Print nothing beyond the line with "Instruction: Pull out": every line from the beginning of the data up to it, that line included, and no pictures.

(Data for this exercise)

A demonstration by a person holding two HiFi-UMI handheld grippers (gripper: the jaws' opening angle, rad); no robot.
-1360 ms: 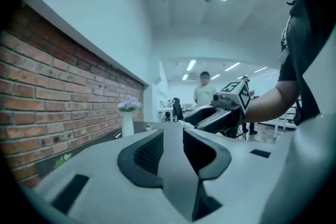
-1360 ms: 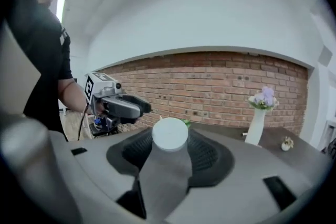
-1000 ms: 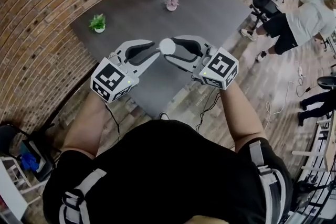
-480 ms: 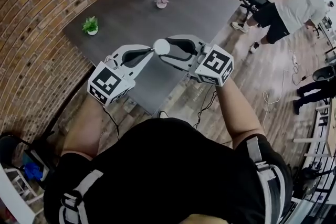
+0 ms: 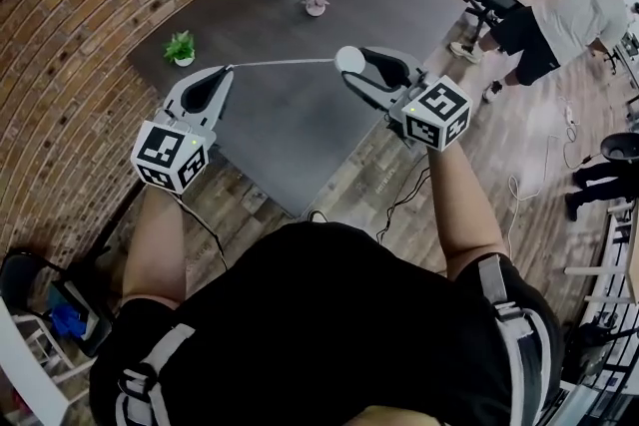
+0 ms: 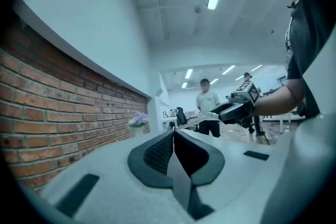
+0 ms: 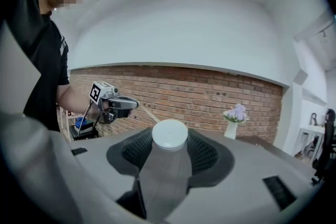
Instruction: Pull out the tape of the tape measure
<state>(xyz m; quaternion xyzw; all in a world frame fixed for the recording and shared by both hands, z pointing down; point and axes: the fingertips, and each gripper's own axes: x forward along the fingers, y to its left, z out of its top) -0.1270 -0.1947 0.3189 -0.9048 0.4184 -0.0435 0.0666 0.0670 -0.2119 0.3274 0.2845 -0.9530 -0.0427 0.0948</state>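
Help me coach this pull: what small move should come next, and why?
Probably draw the left gripper, shut on the thin pale tape, slightly further from the round white tape measure case in the right gripper: only a short length is out.

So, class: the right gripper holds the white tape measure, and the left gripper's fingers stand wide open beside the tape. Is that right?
No. The fingers of the left gripper are shut on the tape, as the left gripper view shows. The right gripper does hold the white tape measure.
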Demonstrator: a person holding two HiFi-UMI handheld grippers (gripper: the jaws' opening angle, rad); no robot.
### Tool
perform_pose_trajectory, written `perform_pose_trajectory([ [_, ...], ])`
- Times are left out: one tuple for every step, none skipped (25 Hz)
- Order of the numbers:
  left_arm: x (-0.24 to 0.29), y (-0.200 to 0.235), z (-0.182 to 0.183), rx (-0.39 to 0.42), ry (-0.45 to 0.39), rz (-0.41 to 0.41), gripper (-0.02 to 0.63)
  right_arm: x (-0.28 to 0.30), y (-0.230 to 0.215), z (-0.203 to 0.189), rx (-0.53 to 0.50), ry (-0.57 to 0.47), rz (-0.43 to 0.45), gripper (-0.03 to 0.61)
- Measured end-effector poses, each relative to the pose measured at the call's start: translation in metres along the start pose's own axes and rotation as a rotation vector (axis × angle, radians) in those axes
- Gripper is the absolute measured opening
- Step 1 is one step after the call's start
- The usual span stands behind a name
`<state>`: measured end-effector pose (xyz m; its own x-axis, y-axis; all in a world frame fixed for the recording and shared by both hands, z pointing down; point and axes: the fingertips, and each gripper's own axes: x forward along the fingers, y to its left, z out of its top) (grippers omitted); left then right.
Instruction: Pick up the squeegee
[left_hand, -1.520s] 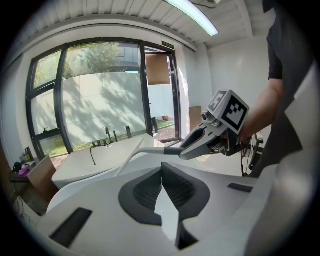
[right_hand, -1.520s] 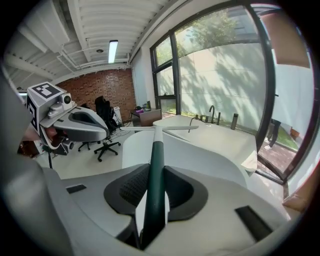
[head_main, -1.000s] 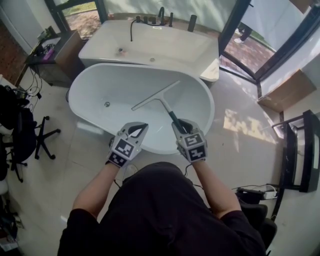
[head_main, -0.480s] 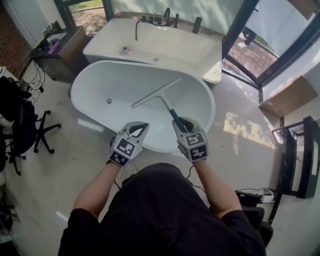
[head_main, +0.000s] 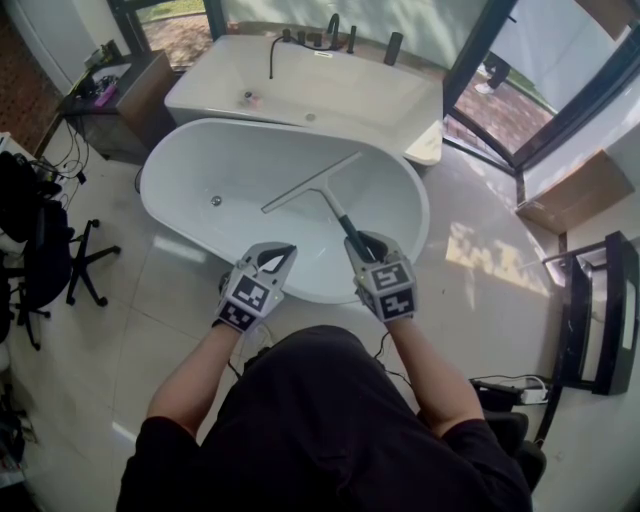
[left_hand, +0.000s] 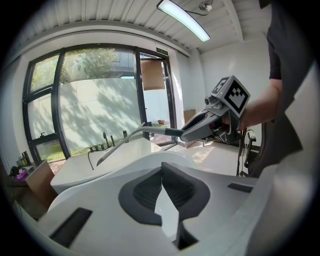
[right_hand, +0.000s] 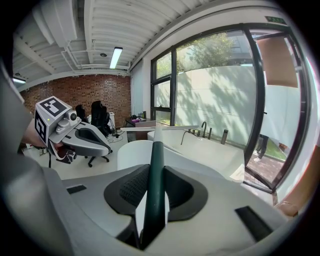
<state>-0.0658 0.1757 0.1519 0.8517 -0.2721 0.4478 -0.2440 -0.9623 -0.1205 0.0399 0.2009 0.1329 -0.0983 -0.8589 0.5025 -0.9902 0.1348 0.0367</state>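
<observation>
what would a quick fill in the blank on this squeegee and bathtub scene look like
1. The right gripper is shut on the squeegee, gripping it by its dark ____.
2. Between the jaws of the left gripper there is ____.
3. The squeegee's blade reaches out over the nearer white bathtub, which is ____ in shape, unlike the rectangular tub behind it.

Missing words: handle; nothing; oval

The T-shaped squeegee (head_main: 310, 186), dark-handled, pale-bladed, hangs tilted over the bathtub (head_main: 240, 150).
</observation>
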Motion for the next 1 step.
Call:
perform_pose_trajectory([
  [-0.0001,0.0001,-0.0006,0.001,0.001,-0.001,0.0,0.0002,0.0003,0.0003,0.0,0.0,0.0,0.097],
])
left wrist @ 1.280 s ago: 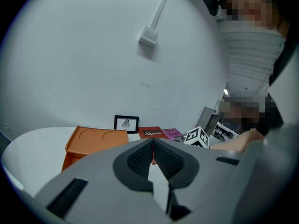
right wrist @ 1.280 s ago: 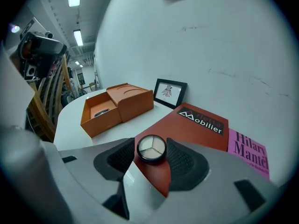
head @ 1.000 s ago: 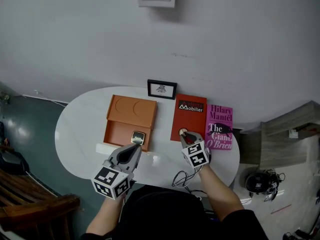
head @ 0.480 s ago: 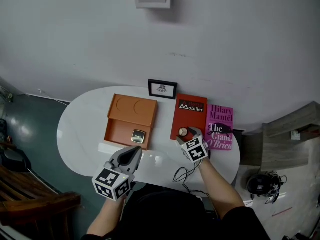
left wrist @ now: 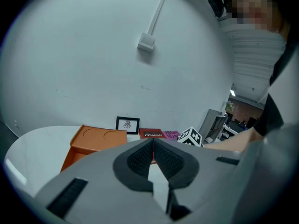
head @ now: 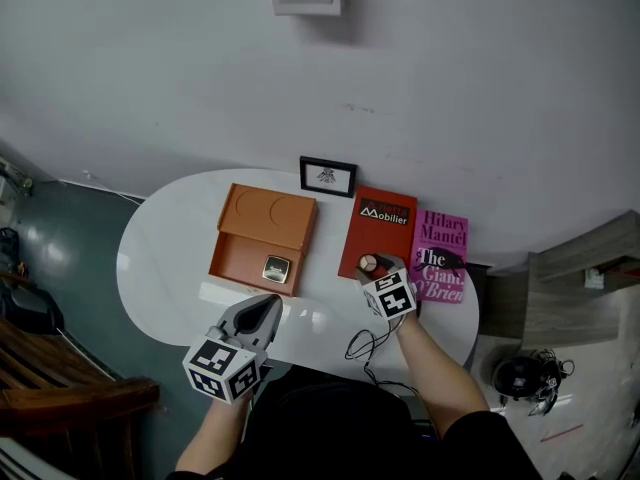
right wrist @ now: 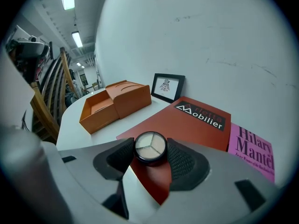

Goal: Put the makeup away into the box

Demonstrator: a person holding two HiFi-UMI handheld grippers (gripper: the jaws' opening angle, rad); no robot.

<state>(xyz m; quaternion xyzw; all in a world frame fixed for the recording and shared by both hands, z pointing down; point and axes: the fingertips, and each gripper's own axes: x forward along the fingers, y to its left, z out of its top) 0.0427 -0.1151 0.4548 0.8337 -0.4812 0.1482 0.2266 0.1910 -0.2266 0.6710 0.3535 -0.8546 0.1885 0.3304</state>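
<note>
Two grippers are recorded over the white table point(head: 165, 268). On the right gripper point(right wrist: 151, 143), the jaws have just been opened wide from nearly shut and then drawn in slightly. A round compact point(right wrist: 150, 149) with three pale pans is set between the pads, and both pads appear to be pressed against its black rim. The round compact is lying flat on a red book point(right wrist: 201, 122), close to that book's near edge.

On the left gripper point(left wrist: 153, 142), the jaw tips are brought together and nothing is held. It is held over the table's near edge, just in front of the orange box point(head: 238, 258).

The orange box is placed left of the red book, apart from the right gripper. Its tray is open, and a square compact point(head: 276, 267) is seen in the tray's near right corner.

A pink book point(head: 441, 253) is laid just right of the red book. A small framed picture point(head: 327, 176) is stood behind, against the wall.
</note>
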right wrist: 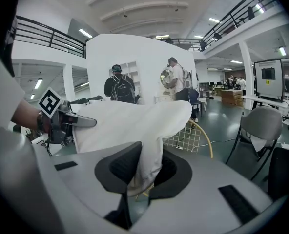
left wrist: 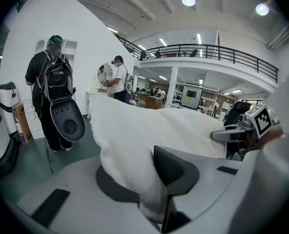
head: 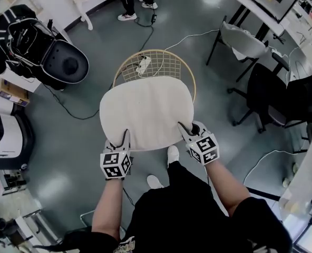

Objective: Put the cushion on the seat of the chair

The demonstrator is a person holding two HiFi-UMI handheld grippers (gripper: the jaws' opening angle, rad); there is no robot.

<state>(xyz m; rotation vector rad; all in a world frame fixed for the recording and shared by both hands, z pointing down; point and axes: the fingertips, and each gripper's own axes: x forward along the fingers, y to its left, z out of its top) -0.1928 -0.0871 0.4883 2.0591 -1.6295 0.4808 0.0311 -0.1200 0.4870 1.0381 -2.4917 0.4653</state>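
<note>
The left gripper (head: 124, 138) and right gripper (head: 185, 130) both have their jaws clenched on the cushion's (head: 146, 114) near edge. The cushion hangs over the chair (head: 192, 84), hiding its seat. Pinched only there, it may sag, slip out, or snag its far edge on the wire back (head: 166, 62) and land crooked. A power strip (head: 144, 63) and cables (head: 66, 107) lie beyond. Office chairs (head: 244, 40) stand well right.

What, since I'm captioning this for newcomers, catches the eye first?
A big white cushion fills the middle of the head view, pinched at its near edge by the left gripper and right gripper. Just beyond it shows the round wire-mesh chair.
</note>
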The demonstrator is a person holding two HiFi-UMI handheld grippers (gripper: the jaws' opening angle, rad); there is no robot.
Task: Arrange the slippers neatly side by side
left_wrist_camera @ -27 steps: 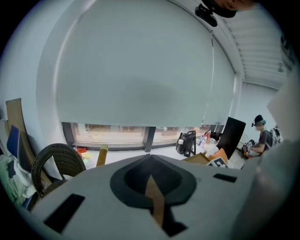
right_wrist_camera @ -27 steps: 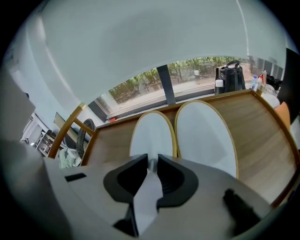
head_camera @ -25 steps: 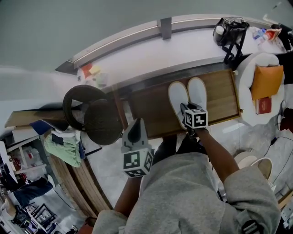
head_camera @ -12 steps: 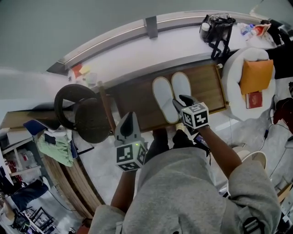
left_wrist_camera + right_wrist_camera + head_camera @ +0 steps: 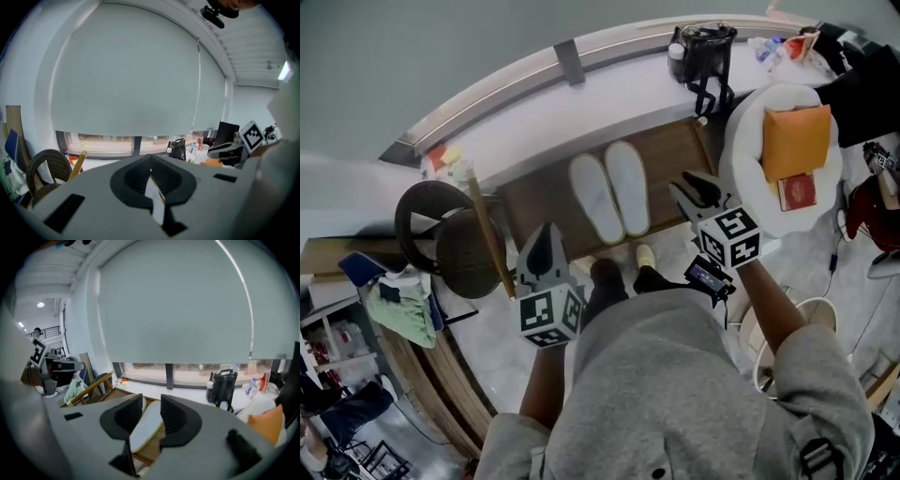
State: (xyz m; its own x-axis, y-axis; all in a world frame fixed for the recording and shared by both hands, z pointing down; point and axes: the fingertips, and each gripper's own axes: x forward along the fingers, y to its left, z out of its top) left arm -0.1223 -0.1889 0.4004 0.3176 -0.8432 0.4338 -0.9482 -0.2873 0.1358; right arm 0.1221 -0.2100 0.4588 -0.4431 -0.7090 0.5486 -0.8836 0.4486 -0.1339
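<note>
Two white slippers (image 5: 598,199) (image 5: 628,187) lie side by side, touching, on a low wooden platform (image 5: 675,155) below the window sill. My right gripper (image 5: 687,187) hangs to the right of them and clear of them. It is open: its jaws opened and have just been closing a little, with nothing between them. In the right gripper view (image 5: 151,399) one slipper (image 5: 145,425) shows far below through the gap. My left gripper (image 5: 546,230) hovers to the left of the slippers, near the platform's front edge, shut and empty (image 5: 151,161).
A round white seat (image 5: 750,122) with an orange cushion (image 5: 797,141) and a red book (image 5: 799,190) stands at the right. A black bag (image 5: 703,47) sits on the sill. A wicker stool (image 5: 455,234) and a leaning wooden stick (image 5: 487,234) are at the left.
My right gripper has come away from the slippers' heel end, rising and moving right with wider jaws. The left gripper shifted a little. The slippers stay side by side.
</note>
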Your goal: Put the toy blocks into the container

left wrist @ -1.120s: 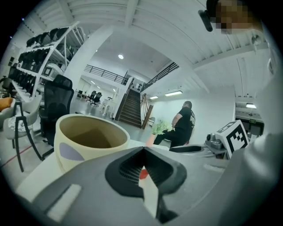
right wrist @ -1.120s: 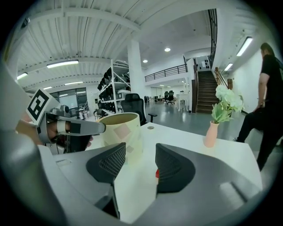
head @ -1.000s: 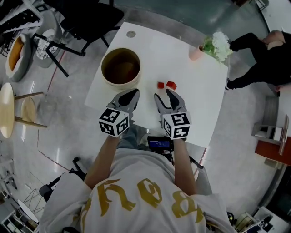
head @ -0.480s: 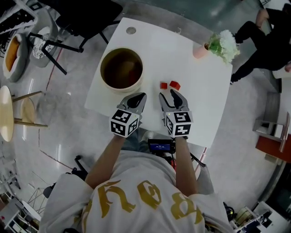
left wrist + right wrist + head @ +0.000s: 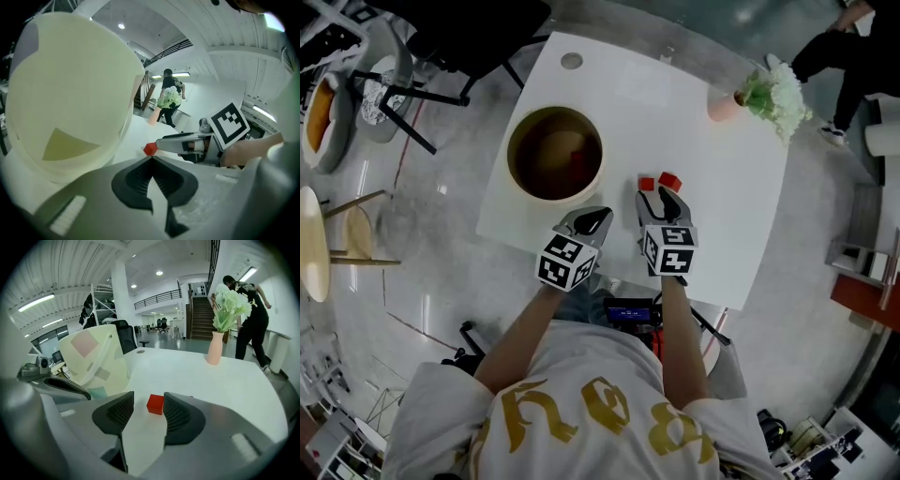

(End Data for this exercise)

:: Answer space ::
A demonstration by a person holding two HiFi-UMI handheld grippers (gripper: the jaws' opening angle, rad); no robot.
-1360 ms: 
-1360 ms: 
-1000 ms: 
-480 ms: 
+0 ms: 
+0 ms: 
+0 ms: 
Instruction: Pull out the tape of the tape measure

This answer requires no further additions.